▸ Work request
Go through the material and copy each line that includes "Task".

▸ Data for review
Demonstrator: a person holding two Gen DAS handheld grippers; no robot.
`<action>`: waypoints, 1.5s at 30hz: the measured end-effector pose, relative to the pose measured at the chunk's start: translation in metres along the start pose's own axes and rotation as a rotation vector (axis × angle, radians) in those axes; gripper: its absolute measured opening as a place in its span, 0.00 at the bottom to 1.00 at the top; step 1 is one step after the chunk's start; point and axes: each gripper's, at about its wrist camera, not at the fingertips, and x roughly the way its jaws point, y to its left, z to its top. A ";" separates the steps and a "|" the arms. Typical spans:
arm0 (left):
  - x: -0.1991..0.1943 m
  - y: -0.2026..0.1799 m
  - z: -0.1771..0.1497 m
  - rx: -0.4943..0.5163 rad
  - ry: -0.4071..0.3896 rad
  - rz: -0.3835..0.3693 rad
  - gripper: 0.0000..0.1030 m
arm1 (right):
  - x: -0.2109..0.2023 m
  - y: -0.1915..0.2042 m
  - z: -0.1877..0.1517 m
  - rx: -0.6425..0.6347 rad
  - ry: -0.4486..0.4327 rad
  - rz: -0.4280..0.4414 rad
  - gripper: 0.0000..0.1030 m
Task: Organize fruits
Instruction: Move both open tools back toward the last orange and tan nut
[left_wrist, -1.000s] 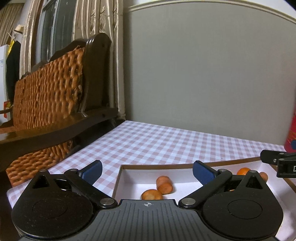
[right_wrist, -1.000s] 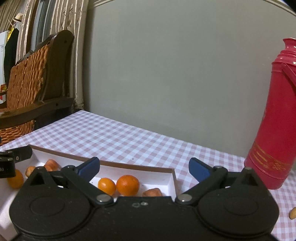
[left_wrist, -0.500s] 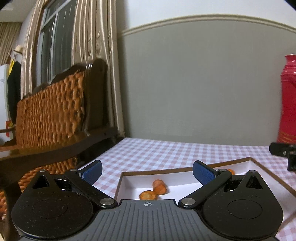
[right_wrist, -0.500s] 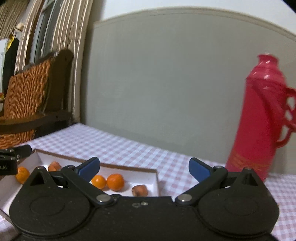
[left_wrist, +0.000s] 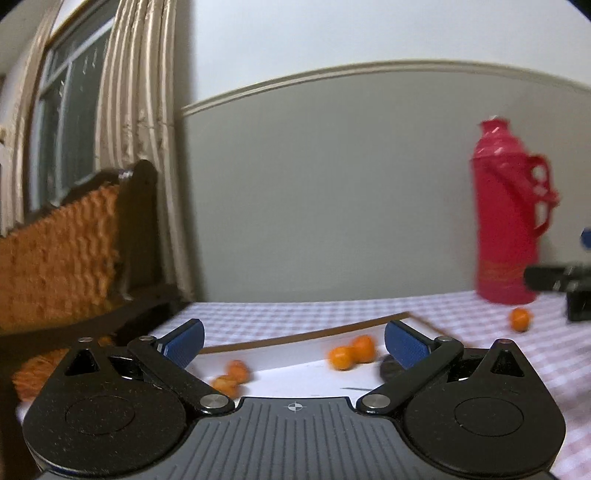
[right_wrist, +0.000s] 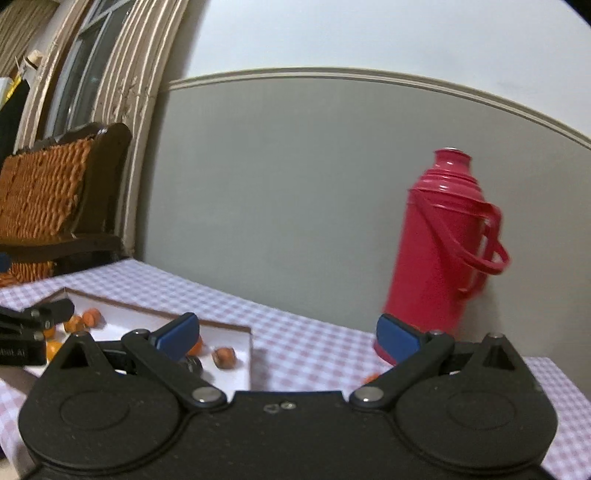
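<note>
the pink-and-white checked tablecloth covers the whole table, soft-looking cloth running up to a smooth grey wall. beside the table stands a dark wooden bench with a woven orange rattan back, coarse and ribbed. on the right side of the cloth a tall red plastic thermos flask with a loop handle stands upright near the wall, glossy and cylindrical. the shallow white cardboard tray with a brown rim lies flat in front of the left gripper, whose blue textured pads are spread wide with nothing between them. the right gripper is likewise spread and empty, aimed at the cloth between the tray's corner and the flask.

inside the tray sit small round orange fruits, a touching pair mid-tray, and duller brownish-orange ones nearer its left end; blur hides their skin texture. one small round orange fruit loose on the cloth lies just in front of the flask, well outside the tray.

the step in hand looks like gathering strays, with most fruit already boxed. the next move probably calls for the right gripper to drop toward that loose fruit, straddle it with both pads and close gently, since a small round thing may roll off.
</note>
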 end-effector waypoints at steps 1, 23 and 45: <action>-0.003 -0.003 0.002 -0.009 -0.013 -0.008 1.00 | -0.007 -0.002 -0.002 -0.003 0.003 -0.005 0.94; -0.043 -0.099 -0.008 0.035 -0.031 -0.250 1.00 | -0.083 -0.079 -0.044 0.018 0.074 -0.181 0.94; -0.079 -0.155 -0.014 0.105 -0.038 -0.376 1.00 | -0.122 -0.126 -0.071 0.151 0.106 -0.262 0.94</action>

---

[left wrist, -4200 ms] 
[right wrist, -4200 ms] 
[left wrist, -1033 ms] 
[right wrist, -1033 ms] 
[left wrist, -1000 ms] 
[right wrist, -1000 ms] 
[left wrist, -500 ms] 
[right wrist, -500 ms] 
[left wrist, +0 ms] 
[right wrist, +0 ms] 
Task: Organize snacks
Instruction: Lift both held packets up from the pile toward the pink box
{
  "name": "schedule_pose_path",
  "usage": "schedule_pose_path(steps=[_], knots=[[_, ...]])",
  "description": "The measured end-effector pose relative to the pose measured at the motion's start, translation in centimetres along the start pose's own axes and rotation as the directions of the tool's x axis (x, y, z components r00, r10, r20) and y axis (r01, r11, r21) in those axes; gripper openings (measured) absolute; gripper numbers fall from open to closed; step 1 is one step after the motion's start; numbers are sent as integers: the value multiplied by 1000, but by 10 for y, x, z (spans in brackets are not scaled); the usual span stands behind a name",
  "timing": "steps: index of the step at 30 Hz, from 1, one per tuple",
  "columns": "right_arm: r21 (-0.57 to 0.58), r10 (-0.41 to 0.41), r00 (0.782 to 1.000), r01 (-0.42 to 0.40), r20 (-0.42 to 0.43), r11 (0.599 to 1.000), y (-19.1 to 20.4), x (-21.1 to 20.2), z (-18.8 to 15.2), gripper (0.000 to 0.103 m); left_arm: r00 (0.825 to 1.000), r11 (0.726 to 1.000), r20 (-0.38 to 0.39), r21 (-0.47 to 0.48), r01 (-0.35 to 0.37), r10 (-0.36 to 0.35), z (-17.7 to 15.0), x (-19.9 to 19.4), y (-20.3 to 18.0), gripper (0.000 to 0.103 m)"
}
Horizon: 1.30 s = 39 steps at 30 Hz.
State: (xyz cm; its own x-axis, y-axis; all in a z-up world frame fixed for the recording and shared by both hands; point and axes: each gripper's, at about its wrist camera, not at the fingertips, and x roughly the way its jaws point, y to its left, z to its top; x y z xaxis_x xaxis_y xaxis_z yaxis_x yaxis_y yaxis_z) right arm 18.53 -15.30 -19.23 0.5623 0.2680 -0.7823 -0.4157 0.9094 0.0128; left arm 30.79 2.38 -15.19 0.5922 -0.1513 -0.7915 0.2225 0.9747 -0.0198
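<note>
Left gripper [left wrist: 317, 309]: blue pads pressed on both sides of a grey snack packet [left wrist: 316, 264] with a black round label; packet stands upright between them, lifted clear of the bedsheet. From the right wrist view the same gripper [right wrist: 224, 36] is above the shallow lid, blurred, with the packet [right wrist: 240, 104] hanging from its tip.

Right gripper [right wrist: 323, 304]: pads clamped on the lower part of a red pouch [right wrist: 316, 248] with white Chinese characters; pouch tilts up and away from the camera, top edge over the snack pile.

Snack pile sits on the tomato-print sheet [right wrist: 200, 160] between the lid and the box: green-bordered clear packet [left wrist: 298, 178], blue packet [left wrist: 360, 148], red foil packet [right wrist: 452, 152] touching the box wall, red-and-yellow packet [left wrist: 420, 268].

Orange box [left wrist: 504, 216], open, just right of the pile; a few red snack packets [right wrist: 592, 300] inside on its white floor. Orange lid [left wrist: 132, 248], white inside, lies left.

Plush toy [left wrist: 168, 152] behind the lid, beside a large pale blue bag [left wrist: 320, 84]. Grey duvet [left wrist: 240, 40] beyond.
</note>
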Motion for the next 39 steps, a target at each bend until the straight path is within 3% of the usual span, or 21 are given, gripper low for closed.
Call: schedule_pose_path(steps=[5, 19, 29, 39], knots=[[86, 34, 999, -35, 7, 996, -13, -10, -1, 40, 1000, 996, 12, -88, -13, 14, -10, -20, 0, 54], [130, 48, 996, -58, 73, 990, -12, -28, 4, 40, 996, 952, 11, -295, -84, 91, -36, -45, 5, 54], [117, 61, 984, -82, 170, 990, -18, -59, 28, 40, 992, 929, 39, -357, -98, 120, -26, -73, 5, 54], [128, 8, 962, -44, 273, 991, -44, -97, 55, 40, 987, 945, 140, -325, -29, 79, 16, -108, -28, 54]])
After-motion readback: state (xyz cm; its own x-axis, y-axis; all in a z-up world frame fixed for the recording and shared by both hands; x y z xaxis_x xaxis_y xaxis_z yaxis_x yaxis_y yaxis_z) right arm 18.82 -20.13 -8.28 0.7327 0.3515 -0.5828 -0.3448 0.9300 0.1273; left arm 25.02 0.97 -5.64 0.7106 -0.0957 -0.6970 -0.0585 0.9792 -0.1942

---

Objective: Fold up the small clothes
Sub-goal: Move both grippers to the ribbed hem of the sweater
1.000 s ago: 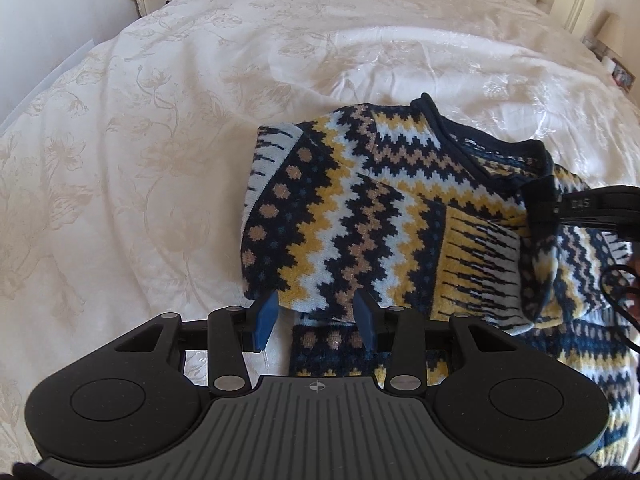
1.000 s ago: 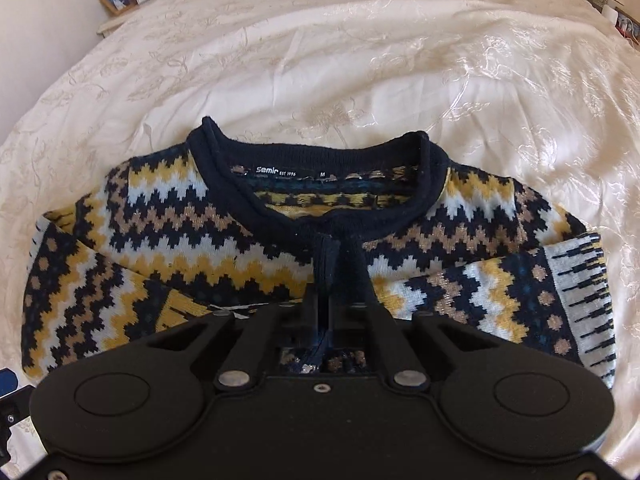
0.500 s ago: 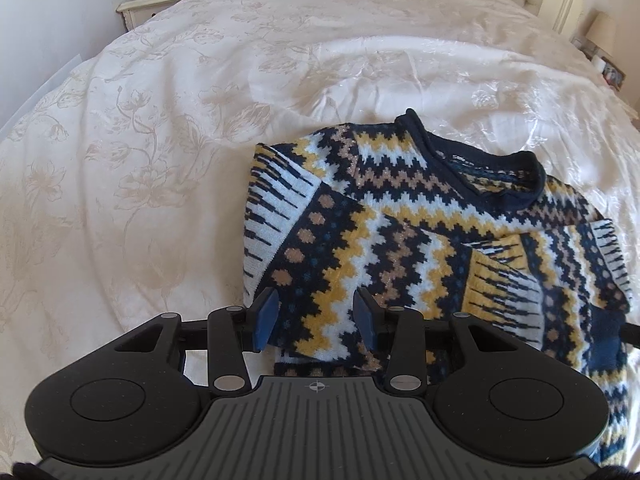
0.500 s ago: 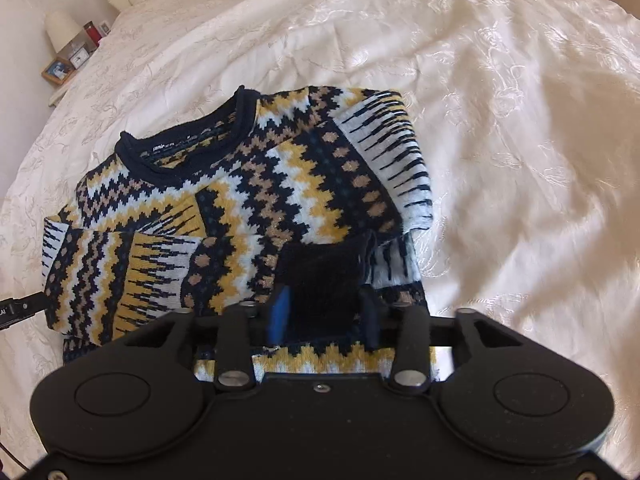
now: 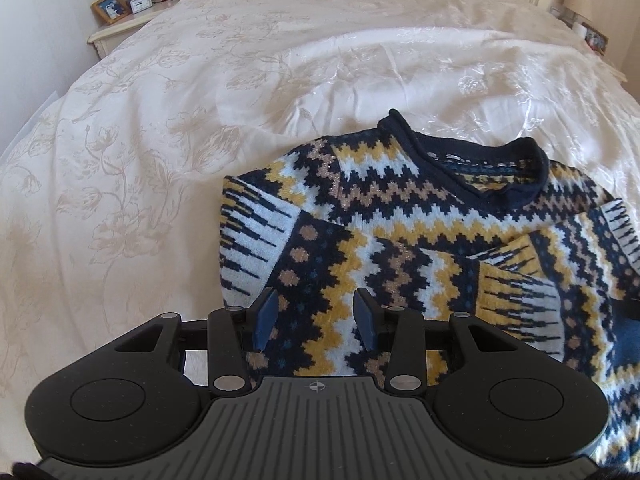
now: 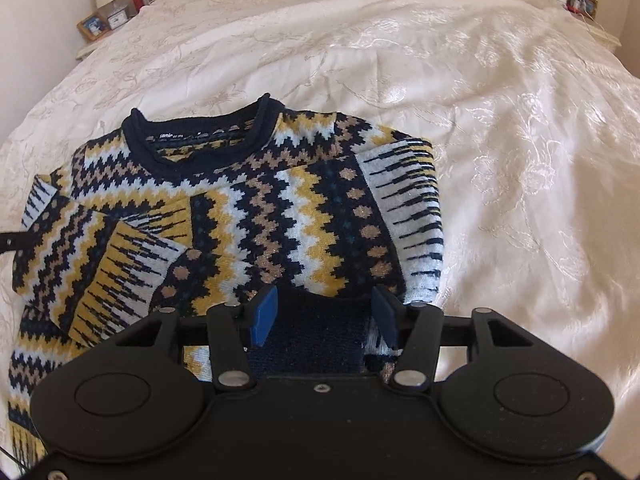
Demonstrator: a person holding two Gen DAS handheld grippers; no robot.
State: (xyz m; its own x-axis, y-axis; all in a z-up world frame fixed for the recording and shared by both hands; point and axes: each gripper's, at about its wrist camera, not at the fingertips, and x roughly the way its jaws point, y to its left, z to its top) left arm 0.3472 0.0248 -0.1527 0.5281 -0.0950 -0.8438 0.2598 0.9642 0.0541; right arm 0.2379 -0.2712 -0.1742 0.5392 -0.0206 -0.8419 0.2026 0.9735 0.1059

▸ Reply to the exercise
Task: Organize fruits
Task: Organize snacks

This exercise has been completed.